2
Сколько
этих поездов:
двести
или сто?
Всем
дорога им узка,
все
идут в тисках.
Чуя
красную беду,
много дней
подряд
паровозы их
гудут,
буксы их
горят;
машинисты их
бледны,
скулы их
остры,
и уже
вблизи видны
партизан
костры…
Станция Зима.
Чешский комендант Воня́.
Спрыгнул военком –
принимай коня!
Прям, суров и строг:
«Выдать Колчака!»
Дымом от костров
пропитана щека.
«Нас не то что горсть –
знаете поди, –
мы на триста верст
разберем пути».
Чех прищурил глаз,
в этом есть расчет,
в этом есть соблазн:
кровь не потечет.
Сердце к миру склонно,
хоть душа храбра,
в чешских эшелонах
мало ли добра?!
Чех задумчив шибко,
чех глядит в окно:
…швейные машинки,
сахар и сукно.
Думы коменданта
очень высоки:
…мебель и пушнина,
шелк и рысаки.
В голове у чеха
розовый туман.
Щелкнул каблуками:
«То не есть обман!
Колчака не згодно
отдавать на плен,
но то есть согласье,
но то есть обмен!»
Военком
в небритый
усмехнулся ус,
с сердца,
камнем срытый,
отвалился груз.
Ну, а что Проскаков?
Хочешь знать о нем?
Он стоит у входа
с военкомовым конем.
3
«Шпарь, Сенюха!
Выгорело дело:
взяли в плен,
душа его из тела!
Стой сторожи,
глазу не спускай,
в рот не ложи
единого куска.
До ветру бегая,
воду кипятя,
помни вагон
на дальних путях.
Каждую минуту
держи в голове:
нас ведь –
всего-то
шестьсот человек!»
Ни ночью,
ни днем
не снимая тесак,
Проскаков
стоит и стоит
на часах.
А сотни
Пресняковых
бродят вокруг
средь белых,
последних,
разнузданных вьюг.
И бродят
и бредят
о времени том,
когда они встретят
свой брошенный дом,
когда они в эти
вернутся
дома,
не слыша
нигде
атаманьих команд,
и в землю воткнутся
тупые штыки,
и всхлынут о них
боевые стихи.
…А пока мы здесь
разговариваем,
десять лет прошло
сизым маревом.
Пронеслись
и канули,
плавя
длинный след,
эти
великановы
десять лет.
Не под тем ли
градом,
с тех ли
злых дождей
виться
белым прядям
в головах
вождей?
Знаю:
встанут новые
в новый путь,
только те –
суровые –
не вернуть!
Свежая,
сырая,
злая моя жизнь,
ветром раздираемая,
вейся
и кружись!
Что в нее
заманивает,
что влечет?
Только бы
сама она
коснулась
о плечо.
Ходишь
проверяешь:
сердце
не старо ль?
Молодости свищешь
лозунг
и пароль.
Ты ведь
уже тоже
не очень
молода,
если подытожить
тяжелые года.
Как ни подытоживай
и как ни считай,
все-таки
выходит:
другим –
не чета.
Что же ты
не веришь,
сердце бережешь?!
Раз поцелуешь,
губы пережжешь?!
Свежая,
сырая,
неузнанная жизнь,
годы простирая,
взвивайся
и кружись!
«Встретиться на свете суждено нам впереди!»

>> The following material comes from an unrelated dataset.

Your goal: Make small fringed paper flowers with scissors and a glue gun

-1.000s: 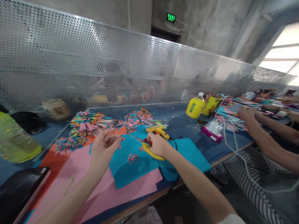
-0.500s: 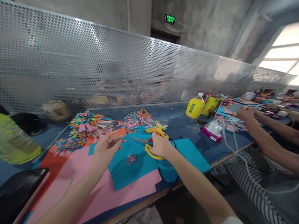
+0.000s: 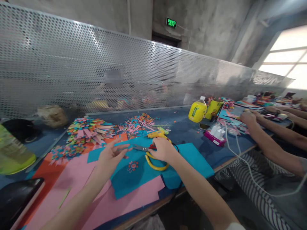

Вот я, Проскаков Семен Ильич, и должен был описать как пережитое при Колчаке в 1919 году дня 8 марта за мартовское восстание; мне пришлось бежать, я скрывался, и в одно время я был предан двумя в дер. Моховой – сельским секретарем и старостой, которые получили за свое предательство меня белым. Ехав по станционной дороге, дали мне приказ слезть и сказав мне, что я тебя буду расстреливать, я, несмотря на свое бессилие, взял в свои изломанные руки кайлу и ударил гада кайлой, которого вышибло из памяти, и он забыл, что у него наган, отскочив от меня, и он начал в меня стрелять, стрелив семь раз, не попал, я избит был, унес половину смерти… Я почувствовал, что он, гад, меня легко ранил, я притаился, он, гад, прошел, бросив меня, понаблюдав, опять идет ко мне, наган в голову и дал три обсечки, в четвертый раз выстрелил наган в мою голову, не попал, а мою голову заменила сырая земля и приняла в себя кровожадную пулю и спасла меня. После отъезда гада я бежал, и после расстрела я попал в отряд тов. Роликова и действовал со своими ранами в отряде, после чего изгнали чехов, я попал в Кольчугине.